Could you explain how "password managers" are a good idea?

I can't seem to grasp the concept, or what makes it more secure to have one password for all your passwords and/or to store all your login credentials on someone else's computer.

Easy: I currently have 619 unique passwords, all but two auto-generated and difficult to memorize (because they tend to be 40+ characters and as random as practical). I've had at least four websites on which I've had an account experience publicly-known hash leaks, and in zero of those cases, nor any future cases, is my password hash likely to be easily cracked, and in the unlikely event that it is, the combination or username/email + that password doesn't work anywhere else, so it's of little to no value.

I use 1Password, though, so I'm not storing my passwords on someone else's computer in the same way LastPass does.

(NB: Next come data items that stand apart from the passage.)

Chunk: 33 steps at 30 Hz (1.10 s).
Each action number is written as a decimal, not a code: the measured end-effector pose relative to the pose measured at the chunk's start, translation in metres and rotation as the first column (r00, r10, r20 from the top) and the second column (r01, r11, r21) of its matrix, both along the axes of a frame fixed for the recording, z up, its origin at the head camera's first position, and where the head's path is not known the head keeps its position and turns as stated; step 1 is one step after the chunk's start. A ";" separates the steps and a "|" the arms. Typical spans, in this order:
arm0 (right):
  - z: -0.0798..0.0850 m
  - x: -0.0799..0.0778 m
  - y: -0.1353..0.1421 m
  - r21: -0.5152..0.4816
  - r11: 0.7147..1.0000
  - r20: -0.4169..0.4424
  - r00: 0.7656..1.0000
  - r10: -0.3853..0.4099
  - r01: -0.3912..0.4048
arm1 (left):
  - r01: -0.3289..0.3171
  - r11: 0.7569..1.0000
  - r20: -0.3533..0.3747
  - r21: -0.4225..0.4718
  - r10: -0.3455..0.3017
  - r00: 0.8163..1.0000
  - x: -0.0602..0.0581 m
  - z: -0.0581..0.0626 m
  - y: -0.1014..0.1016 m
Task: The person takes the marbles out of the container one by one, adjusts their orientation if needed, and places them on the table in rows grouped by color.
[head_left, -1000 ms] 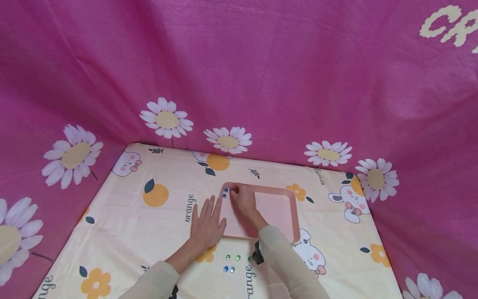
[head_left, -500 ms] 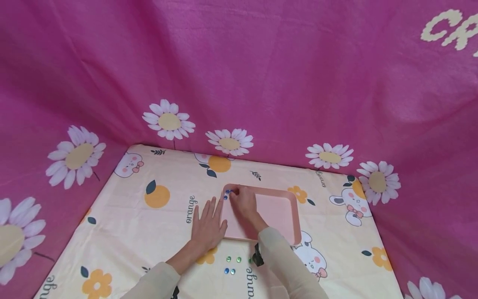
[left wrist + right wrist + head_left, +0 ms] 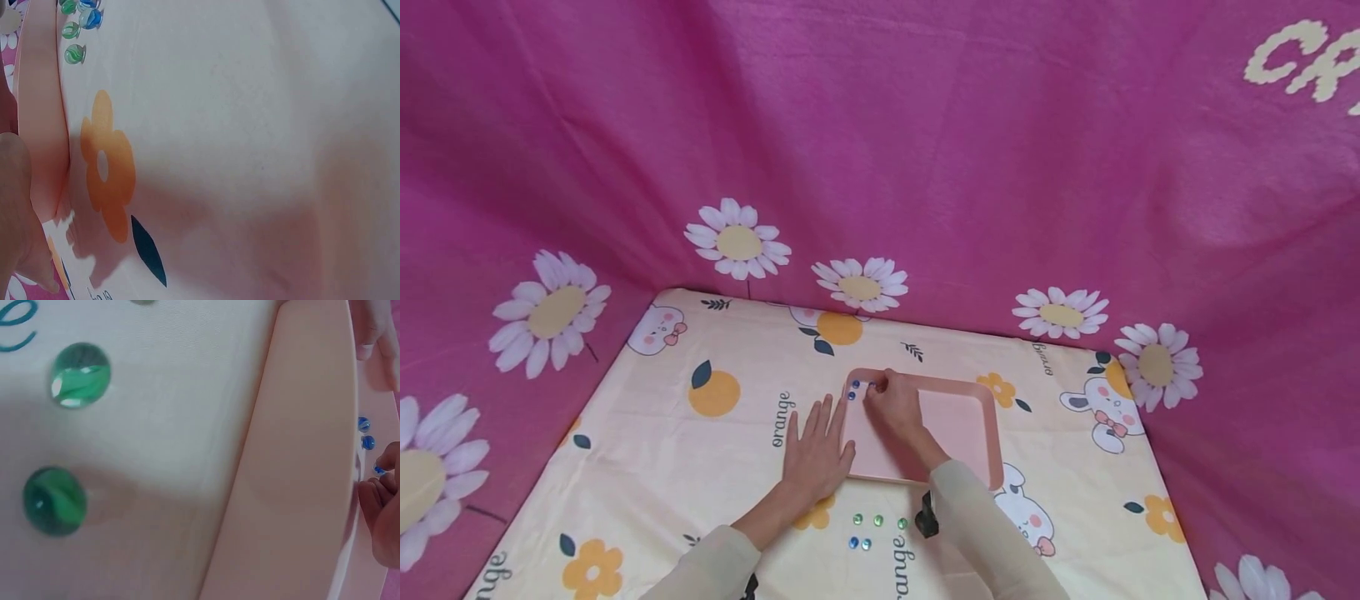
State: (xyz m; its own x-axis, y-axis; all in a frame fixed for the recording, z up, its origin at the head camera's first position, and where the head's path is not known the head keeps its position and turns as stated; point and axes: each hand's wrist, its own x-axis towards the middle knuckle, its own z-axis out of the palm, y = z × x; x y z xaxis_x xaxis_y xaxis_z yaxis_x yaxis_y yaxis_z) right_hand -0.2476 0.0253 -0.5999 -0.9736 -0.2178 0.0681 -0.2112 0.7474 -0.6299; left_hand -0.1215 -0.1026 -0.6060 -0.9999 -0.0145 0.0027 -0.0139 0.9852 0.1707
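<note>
My right hand (image 3: 895,404) is inside the pink tray (image 3: 955,429), near its far left corner, pinching a blue marble (image 3: 379,469) between curled fingers and thumb. Two more blue marbles, one at the wall (image 3: 852,396) and one just beyond it (image 3: 856,384), lie in that corner to the left of the hand. Flat on the cloth, with fingers spread, my left hand (image 3: 816,454) rests against the tray's left side. In the left wrist view, part of the left hand (image 3: 19,212) shows at the left edge beside the tray wall.
On the cloth in front of the tray lie three green marbles, the middle one (image 3: 878,520) among them, and two blue marbles, one of them leftmost (image 3: 853,543). A patterned cream cloth (image 3: 647,467) covers the table. Magenta curtains (image 3: 925,167) hang behind and at the sides.
My right hand has shifted slightly right inside the tray, and the pinched marble has moved with it, away from the two in the corner. The left hand has stayed in place.
</note>
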 end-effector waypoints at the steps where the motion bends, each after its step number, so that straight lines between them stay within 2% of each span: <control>1: 0.001 0.000 0.001 -0.005 1.000 0.004 1.000 0.001 -0.001 | 0.000 1.000 -0.002 0.001 0.000 1.000 0.000 0.000 0.000; 6: 0.006 0.006 0.010 -0.078 0.996 0.012 0.999 0.034 -0.033 | 0.005 1.000 0.008 0.007 -0.005 1.000 0.001 0.001 -0.001; 11: 0.015 0.015 0.021 -0.187 0.975 -0.062 0.992 0.107 -0.116 | 0.009 1.000 -0.001 0.006 -0.009 1.000 0.001 0.001 -0.001; 14: 0.021 0.024 0.028 -0.224 0.965 -0.105 0.988 0.115 -0.136 | 0.011 1.000 -0.011 0.007 -0.010 1.000 0.001 0.000 -0.001; 19: 0.030 0.049 0.043 -0.260 0.951 -0.131 0.982 0.137 -0.167 | 0.013 1.000 -0.005 0.009 -0.013 1.000 0.001 0.001 -0.001; 28: 0.045 0.103 0.070 -0.303 0.930 -0.016 0.977 0.211 -0.206 | 0.008 0.999 -0.013 0.032 -0.007 1.000 0.001 0.000 0.000; 33: 0.045 0.128 0.082 -0.306 0.928 0.016 0.973 0.229 -0.213 | 0.005 1.000 -0.025 0.024 -0.005 1.000 0.000 -0.001 0.001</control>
State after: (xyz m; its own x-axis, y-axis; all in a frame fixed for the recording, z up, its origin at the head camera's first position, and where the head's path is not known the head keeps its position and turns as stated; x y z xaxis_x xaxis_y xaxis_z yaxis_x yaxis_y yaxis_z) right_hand -0.1193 0.1074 -0.5547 -0.9070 -0.4049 0.1157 -0.3113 0.4595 -0.8319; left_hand -0.1211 -0.1019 -0.6073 -0.9996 -0.0100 0.0278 -0.0044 0.9810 0.1941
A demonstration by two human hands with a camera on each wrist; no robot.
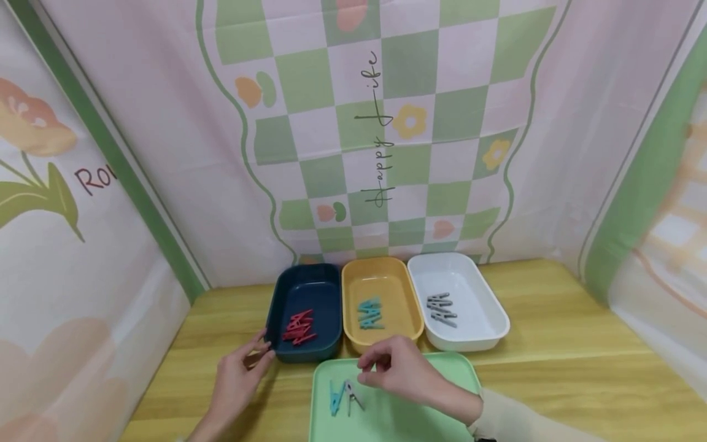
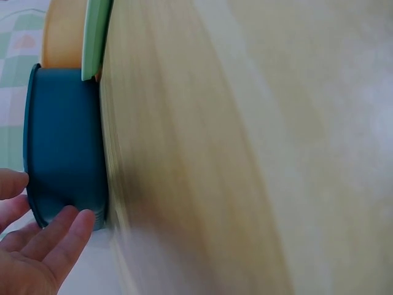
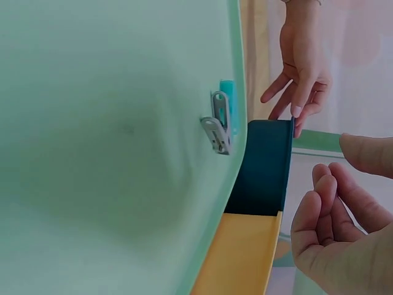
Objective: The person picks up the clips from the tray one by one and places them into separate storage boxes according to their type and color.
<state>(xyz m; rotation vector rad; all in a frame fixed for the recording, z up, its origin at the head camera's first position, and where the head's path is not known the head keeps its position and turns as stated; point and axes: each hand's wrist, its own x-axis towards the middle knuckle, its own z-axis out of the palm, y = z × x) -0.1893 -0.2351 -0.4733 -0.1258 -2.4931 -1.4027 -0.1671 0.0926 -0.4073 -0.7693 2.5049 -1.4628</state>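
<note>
My left hand (image 1: 237,374) touches the near left corner of the dark blue bin (image 2: 67,135), fingertips on its wall and rim. Red clothespins (image 1: 299,327) lie inside that bin. Over the light green tray (image 1: 397,408) hovers my right hand (image 1: 400,371), its fingers loosely bent and the thumb apart from them, nothing between. A grey clothespin (image 3: 219,123) and a teal clothespin (image 1: 336,398) lie side by side on the tray, just left of the right hand.
A yellow bin (image 1: 409,307) with several teal clothespins (image 1: 369,314) stands in the middle. To its right is a white bin (image 1: 475,294) holding grey clothespins (image 1: 440,309). All stand on a wood-grain table (image 1: 552,350), with a patterned cloth (image 1: 353,129) behind.
</note>
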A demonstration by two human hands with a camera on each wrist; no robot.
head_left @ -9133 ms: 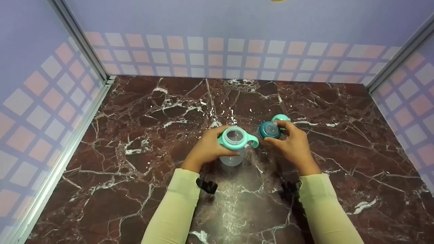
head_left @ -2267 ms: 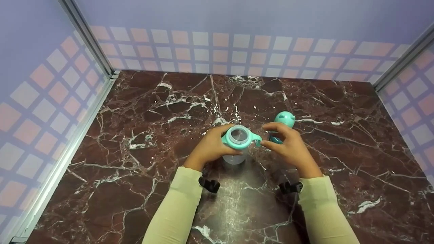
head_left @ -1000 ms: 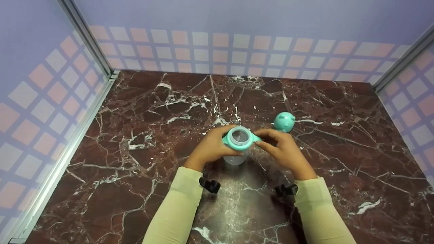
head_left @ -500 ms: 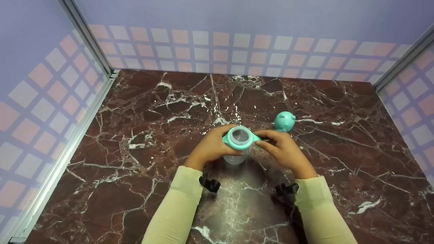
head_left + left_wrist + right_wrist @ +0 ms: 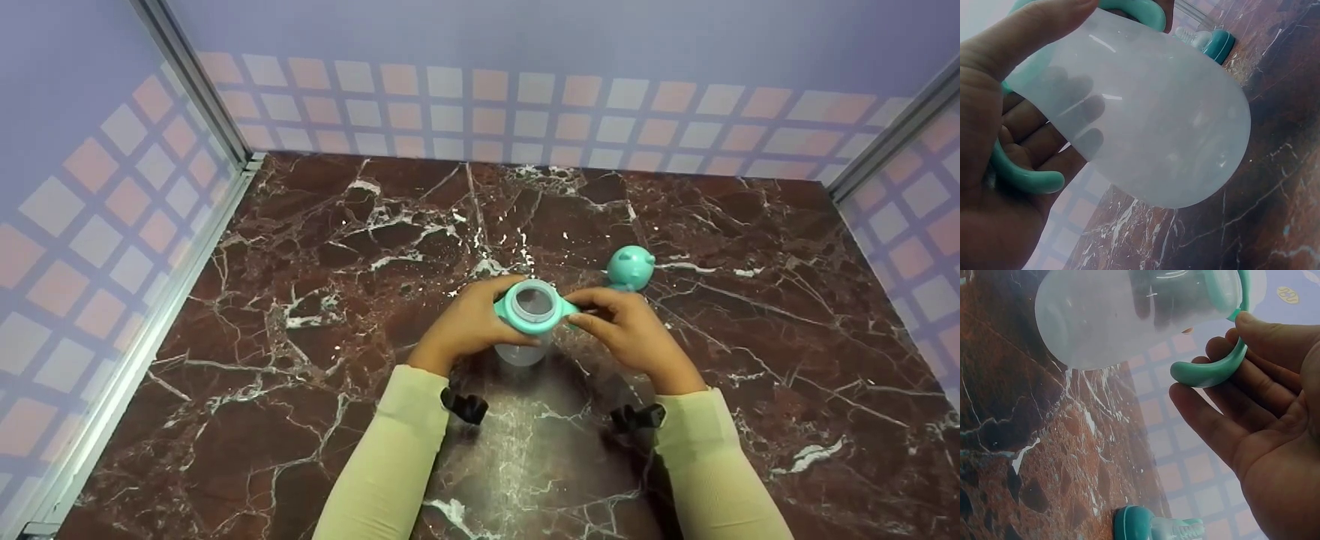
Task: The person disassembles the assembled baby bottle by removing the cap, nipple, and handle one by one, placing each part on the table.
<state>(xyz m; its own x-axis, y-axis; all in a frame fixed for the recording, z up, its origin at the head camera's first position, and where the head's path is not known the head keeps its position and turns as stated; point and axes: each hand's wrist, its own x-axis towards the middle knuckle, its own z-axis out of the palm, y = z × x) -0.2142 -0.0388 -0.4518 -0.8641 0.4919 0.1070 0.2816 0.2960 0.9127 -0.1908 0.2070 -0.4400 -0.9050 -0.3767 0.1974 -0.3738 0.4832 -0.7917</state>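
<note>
A translucent baby bottle (image 5: pixel 521 355) with a bare open neck stands in front of me, with a teal handle ring (image 5: pixel 531 325) round its neck. My left hand (image 5: pixel 466 322) grips the ring and upper bottle from the left, its fingers showing through the wall in the left wrist view. My right hand (image 5: pixel 636 330) pinches the right-hand handle (image 5: pixel 1207 373) between thumb and fingers. A clear bottle nipple in a dark teal collar (image 5: pixel 1133 524) sits on the table beside the right hand, which mostly hides it in the head view.
A round teal cap (image 5: pixel 631 268) with small ear-like bumps lies behind my right hand. The dark red marbled table (image 5: pixel 360 450) runs back to tiled-pattern walls (image 5: pixel 517 112). A black wrist mount (image 5: pixel 465 407) sits at each cuff.
Earlier my right hand held the nipple collar; it has put it down near the cap and moved left onto the bottle's handle. Over the last second both hands barely shift.
</note>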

The ease with which password hashes are cracked advances steadily, and I wish more sites would let me supply them with 80+-character passwords.

> the complexity of [...] two fields

If that is true the world is doomed. Giant Meteor 2016

I... I mean... these fuckers can drive, right? They pilot tonne-weight vehicles, at speed, amongst peers. And some of them are responsible for running the power grid, the government, food production, a bunch of other important stuff. They can hold a conversation with another sapient being, and yet a form with two fields is supposedly too much for their minds to deal with?

I don't buy it.

A 1% conversion rate increase for some companies is worth millions.
No. Some users cannot drive.
My point is that these are intelligent beings, capable of doing all sorts of amazing things.

We can't presume that our users are no more than slavering beasts, incapable of understanding even the simplest things.

Not all people are visual thinkers or have large visual bandwidth.

Also, if asking one question at a time adds a % or two to the user base of something as big as Google, then that's a lot of new users.